Proof That The Amnesty Bill Is Wildly Unpopular Or Alternately, News That Obvious To Everyone But Republican Senators

One of the more bizarre claims of the open borders crowd is that the amnesty bill in the Senate is actually popular and that it’s only opposed by a small, but vocal minority.

Their evidence for this assertion is several polls that show that the majority of the American people are not opposed to a guest worker program or allowing illegal aliens to be legalized in some form or fashion. Although that may be case, after following this issue closely for years, I can tell you that there are two mitigating factors that need to be considered.

#1) The polls also show that Americans are ferociously opposed to illegal immigration and are demanding that the borders be secured so the flow of illegals can be stopped. There is an enormous amount of passion about this issue, while the support for amnesty is very lackluster.

#2) Most people think it’s impractical to round up all the illegals and are unaware that cracking down on businesses will make many of them self-deport. So, while a majority of Americans may be willing to tolerate amnesty for illegals, there is very little enthusiasm for it beyond the businessmen who want cheap labor, a few illegal alien advocacy groups, and some liberal political wonks who see the illegals as potential voters.

This is why the Senate immigration bill is incredibly unpopular and will remain so: the amnesty for illegal aliens is granted immediately via a temporary Z visa while we’re getting nothing but empty promises about security measures that will supposedly be carried out later by politicians who seem to be almost uniformly opposed to enforcing the current immigration laws we have in this country.

Because the politicians have played the voters for fools on immigration over and over again and because the voters know it, this issue has become particularly contentious. That’s especially true since the American people have come to realize, nearly 6 years after 9/11, that Ted Kennedy, John McCain, Harry Reid, George W. Bush, Nancy Pelosi, Lindsey Graham, Ken Salazar, Jon Kyl, The Wall Street Journal, Linda Chavez, etc., would prefer to leave this country wide open on our Southern border, even if it leads to more terrorist attacks, than to enforce our laws and shut down the flood of illegals coming into this country.

As a result, the voters, particularly conservative voters, have made it perfectly clear, with every means at their disposal, that they despise this immigration bill.
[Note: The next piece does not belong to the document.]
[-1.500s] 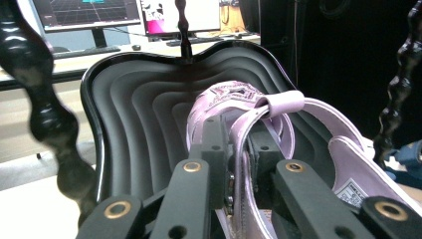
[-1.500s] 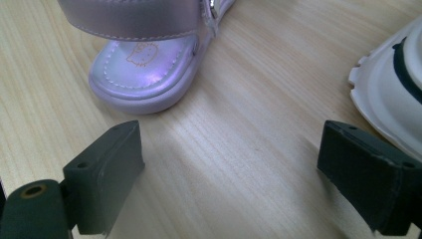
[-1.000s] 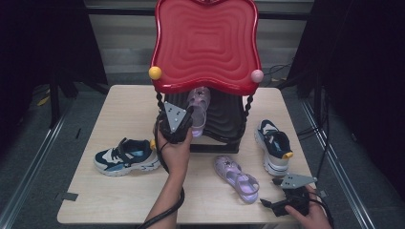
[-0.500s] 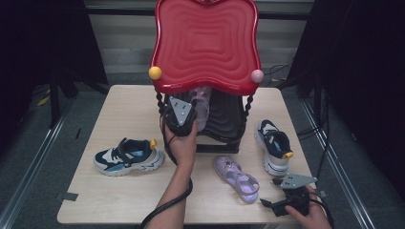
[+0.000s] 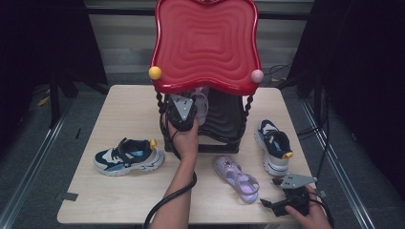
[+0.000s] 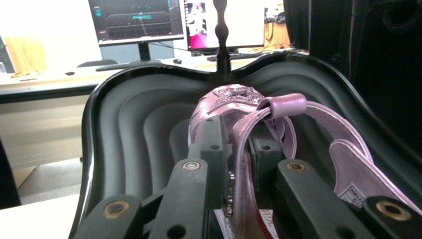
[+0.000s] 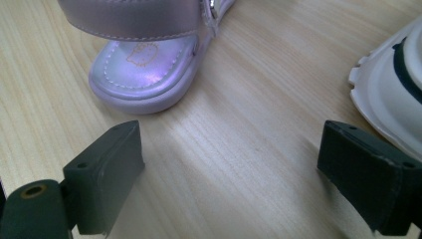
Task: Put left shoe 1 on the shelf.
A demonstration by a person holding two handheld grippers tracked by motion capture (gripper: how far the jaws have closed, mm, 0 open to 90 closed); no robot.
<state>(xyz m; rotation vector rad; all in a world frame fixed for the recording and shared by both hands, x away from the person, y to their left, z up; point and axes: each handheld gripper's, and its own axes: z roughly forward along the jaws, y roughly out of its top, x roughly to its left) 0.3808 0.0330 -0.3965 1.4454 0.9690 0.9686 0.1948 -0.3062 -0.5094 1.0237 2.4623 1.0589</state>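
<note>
A pale purple sandal point(image 6: 239, 107) hangs by its strap in my left gripper point(image 6: 239, 149), whose jaws are shut on the strap. It is held over the black wavy lower shelf point(image 6: 129, 129) of a rack. From above, the left gripper point(image 5: 187, 110) and its sandal point(image 5: 201, 106) sit partly under the rack's red top point(image 5: 205, 43). The matching sandal point(image 5: 236, 179) lies on the table. My right gripper point(image 5: 291, 198) rests at the table's front right, jaws open, nothing between them. In the right gripper view, that gripper point(image 7: 234, 174) faces the lying sandal's heel point(image 7: 144, 69).
A blue and white sneaker point(image 5: 128, 156) lies on the table point(image 5: 119, 109) at the left, its pair point(image 5: 273, 145) at the right beside the rack. The right sneaker's white sole point(image 7: 393, 74) is close to the right gripper's jaw. A cable trails from the left hand.
The left gripper has carried the purple sandal a little farther in under the red top and lower over the black shelf. The right gripper has stayed put.
</note>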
Just to name a few examples,

* According to Rasmussen polling, the best pollster in the business over the last two elections, the public opposes the Senate immigration bill 50% to 23%. Moreover, the public preferred no action over passing the bill by a margin of 49% to 32%.

* Survey USA showed that the public opposed the bill 46% to 36%.
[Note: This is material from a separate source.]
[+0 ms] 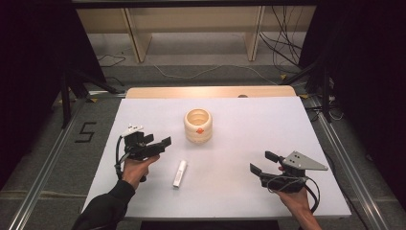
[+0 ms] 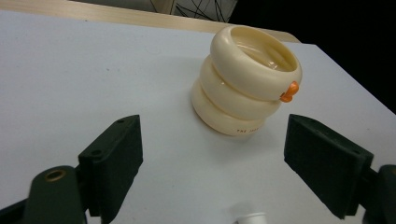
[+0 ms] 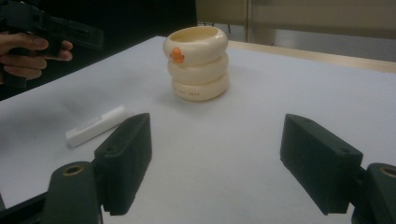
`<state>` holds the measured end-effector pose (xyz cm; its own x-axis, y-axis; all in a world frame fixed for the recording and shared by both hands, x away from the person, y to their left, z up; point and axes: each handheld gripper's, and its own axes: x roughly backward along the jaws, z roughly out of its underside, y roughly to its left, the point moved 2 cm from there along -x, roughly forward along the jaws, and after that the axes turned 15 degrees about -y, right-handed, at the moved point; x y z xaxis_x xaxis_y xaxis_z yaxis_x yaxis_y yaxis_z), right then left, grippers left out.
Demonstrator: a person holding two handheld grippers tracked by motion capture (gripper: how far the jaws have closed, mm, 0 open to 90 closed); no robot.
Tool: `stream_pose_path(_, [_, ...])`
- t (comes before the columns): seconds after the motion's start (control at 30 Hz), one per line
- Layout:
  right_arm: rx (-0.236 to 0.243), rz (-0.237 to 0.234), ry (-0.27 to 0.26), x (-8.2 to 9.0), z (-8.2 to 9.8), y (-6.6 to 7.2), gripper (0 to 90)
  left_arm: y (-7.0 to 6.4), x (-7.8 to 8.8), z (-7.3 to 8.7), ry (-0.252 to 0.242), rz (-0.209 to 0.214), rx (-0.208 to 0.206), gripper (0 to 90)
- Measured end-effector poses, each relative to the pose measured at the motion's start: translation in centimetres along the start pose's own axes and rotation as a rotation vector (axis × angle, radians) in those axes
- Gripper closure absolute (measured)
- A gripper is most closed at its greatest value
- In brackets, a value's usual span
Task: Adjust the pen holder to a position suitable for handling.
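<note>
A black "5" is marked on the floor [image 1: 85, 132] left of the table.

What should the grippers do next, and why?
Probably the left hand-held gripper should ease toward the white tube, which lies flat nearest it. Both grippers are open and hold nothing, and the cream cup stands farther off.
</note>
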<state>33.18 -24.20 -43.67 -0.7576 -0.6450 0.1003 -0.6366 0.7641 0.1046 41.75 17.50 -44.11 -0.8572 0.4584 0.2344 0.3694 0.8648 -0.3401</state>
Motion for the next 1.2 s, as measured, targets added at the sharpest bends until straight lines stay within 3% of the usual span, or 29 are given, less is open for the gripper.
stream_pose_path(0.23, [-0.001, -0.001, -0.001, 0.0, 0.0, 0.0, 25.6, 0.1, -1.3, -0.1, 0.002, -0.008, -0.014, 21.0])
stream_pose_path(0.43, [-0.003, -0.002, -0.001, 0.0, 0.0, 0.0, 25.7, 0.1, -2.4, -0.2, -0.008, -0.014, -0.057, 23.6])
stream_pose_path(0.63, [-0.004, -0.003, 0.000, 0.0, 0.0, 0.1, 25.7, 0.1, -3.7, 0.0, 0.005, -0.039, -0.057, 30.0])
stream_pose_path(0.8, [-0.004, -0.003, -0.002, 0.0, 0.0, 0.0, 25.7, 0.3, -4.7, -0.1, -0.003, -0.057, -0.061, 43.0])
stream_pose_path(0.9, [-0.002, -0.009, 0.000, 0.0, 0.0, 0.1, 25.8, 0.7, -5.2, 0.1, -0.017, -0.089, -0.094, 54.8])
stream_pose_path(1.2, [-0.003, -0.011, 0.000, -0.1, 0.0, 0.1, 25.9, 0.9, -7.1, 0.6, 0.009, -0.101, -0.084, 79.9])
* According to Pew Research Center, “41 percent of those who knew something about the bill oppose it, with just one-third favoring it.”

* According to the latest non-scientific survey of right-of-center bloggers that just came out today here on Right Wing News, the right side of the blogosphere was pleased that the bill didn’t pass by a 96% to 4% margin.

* This bill has produced a groundswell of “red-on-red” political attacks. Lindsey Graham and Saxby Chambliss were booed at their state political conventions for supporting the bill, Tom Tancredo vowed to campaign against pro-amnesty senators in 2008 (as did I), Republican activists tore up their party cards on TV, and conservative run anti-amnesty websites like Jon Kyl Is A Liar and Dump Lindsey Graham have popped up.

* The poll numbers of several politicians connected with this bill have plunged. Harry Reid’s approval/disapproval rating has dropped to 19%/45%. Mel Martinez’s approval rating has dropped from 48% to 37%. John McCain’s approval rating has plunged down to 11% in the latest Rasmussen 2008 poll and many pundits think the immigration bill has killed his chances of being President.

* Staggering numbers of phone calls, emails, and faxes were sent to senators opposing the bill. According to one Senate source I contacted, his boss received, “thousands and thousands of calls and the ratio was something like 95%-98% against the bill.” That sounds very plausible given that I had several commenters note that they called their senators and found that either their voice mailboxes were full or that they had received so many messages that they had simply disconnected their answering machines.

In other words, this issue has turned into a political tsunami that has the potential to sweep away any politician up for election in 2008 that supports it — and if any Republican senators believe that they can vote this bill through and the public will forget about it — well, they’re wrong about that.

If this bill were to pass, it would prompt another long, bruising fight in the House, numerous primary challenges for Republican senators, and a promise to oppose Z-Visas would become as much of a litmus test for a GOP candidate in 2008 as a pledge to oppose Roe v. Wade.

Long story short: in 2008, amnesty will turn out to be the third rail of politics — you touch it and politically, you die — at least in most cases. If the Senate bill passes, it will practically guarantee the Democrats another 3-4 seats in the Senate and it will lessen the chances that the GOP will win the presidency in 2008, even if we’re up against a pro-amnesty Democrat, because it will cause so much anger, frustration, and outrage at the Republican Party amongst conservatives (while the Democrats don’t have as much invested either way). This bill is political suicide and any Republican senator who votes for it is in essence, begging the voters to put him out of office in 2008.